**Problem requirements**
The lines from the top of the records below through the one containing "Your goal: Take" are to be transcribed exactly, and nothing else is to be added.

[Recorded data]
:::

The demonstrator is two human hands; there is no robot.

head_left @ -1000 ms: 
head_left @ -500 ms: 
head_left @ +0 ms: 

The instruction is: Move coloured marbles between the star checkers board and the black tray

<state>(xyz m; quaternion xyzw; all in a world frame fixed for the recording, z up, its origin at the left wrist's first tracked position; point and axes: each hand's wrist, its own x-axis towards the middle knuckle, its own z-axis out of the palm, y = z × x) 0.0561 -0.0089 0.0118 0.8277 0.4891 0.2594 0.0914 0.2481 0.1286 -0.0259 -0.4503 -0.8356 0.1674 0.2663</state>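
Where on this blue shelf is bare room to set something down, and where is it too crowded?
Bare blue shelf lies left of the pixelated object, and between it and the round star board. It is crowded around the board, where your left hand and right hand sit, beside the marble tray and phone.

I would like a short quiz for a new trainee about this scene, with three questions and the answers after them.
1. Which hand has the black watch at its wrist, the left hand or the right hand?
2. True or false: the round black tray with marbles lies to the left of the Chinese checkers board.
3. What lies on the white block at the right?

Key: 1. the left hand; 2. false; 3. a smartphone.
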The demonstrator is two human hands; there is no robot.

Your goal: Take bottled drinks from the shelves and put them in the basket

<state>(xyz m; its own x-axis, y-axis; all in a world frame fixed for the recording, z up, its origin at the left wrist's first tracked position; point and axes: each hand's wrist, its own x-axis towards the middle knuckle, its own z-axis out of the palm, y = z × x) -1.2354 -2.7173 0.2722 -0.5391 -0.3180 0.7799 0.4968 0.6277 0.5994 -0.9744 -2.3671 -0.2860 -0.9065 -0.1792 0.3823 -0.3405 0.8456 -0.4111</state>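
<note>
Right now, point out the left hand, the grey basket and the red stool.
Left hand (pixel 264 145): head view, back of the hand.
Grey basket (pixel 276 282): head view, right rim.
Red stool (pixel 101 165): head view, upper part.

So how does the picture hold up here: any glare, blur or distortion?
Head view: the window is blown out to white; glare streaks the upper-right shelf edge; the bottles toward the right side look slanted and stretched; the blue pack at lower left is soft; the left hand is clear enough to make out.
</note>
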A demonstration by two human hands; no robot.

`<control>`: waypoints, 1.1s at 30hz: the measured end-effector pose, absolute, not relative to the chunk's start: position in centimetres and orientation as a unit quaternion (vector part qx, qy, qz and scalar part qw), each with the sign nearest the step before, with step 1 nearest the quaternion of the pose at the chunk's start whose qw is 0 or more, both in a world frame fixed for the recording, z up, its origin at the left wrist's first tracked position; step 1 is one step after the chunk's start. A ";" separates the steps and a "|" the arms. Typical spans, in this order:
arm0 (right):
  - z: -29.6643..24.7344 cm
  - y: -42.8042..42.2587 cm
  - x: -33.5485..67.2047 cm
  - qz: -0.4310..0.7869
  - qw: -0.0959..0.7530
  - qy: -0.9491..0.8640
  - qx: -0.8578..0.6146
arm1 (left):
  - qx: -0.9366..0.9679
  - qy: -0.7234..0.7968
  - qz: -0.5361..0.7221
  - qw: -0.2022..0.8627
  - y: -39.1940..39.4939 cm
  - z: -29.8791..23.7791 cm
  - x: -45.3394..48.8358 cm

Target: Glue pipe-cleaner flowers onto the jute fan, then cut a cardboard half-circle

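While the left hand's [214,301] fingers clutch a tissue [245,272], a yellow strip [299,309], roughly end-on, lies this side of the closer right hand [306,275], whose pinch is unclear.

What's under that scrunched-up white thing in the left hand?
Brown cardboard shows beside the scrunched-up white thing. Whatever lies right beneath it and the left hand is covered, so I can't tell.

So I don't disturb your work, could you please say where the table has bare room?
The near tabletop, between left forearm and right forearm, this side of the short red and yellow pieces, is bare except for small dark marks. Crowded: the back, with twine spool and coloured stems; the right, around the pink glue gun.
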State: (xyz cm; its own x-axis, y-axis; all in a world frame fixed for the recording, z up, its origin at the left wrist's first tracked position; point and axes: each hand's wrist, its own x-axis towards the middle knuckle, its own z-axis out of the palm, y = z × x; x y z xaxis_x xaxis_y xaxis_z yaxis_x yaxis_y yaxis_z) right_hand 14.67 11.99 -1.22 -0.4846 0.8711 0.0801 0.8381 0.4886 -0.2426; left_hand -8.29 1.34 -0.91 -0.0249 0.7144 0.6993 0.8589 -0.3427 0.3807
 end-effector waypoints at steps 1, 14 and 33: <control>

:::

**Solution to the problem**
The demonstrator is two human hands; there is no robot.

head_left @ -1000 ms: 
head_left @ -500 ms: 
head_left @ +0 ms: 

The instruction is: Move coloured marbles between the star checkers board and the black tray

<state>(xyz m; quaternion xyzw; all in a world frame fixed for the recording, z up, its origin at the left wrist's first tracked position; point and axes: each hand's wrist, its own x-axis towards the middle knuckle, its own z-axis out of the palm, y = z × x) 0.0561 -0.0089 0.0118 0.8277 0.4891 0.2594 0.0914 0.2481 0.1286 -0.0259 -0.4503 -0.8356 0.1674 0.2663</state>
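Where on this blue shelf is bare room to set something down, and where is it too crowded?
Bare blue shelf lies left of the pixelated object, and between it and the round star board. It is crowded around the board, where your left hand and right hand sit, beside the marble tray and phone.

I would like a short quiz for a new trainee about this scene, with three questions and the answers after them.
1. Which hand has the black watch at its wrist, the left hand or the right hand?
2. True or false: the round black tray with marbles lies to the left of the Chinese checkers board.
3. What lies on the white block at the right?

Key: 1. the left hand; 2. false; 3. a smartphone.
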The demonstrator is two human hands; there is no robot.

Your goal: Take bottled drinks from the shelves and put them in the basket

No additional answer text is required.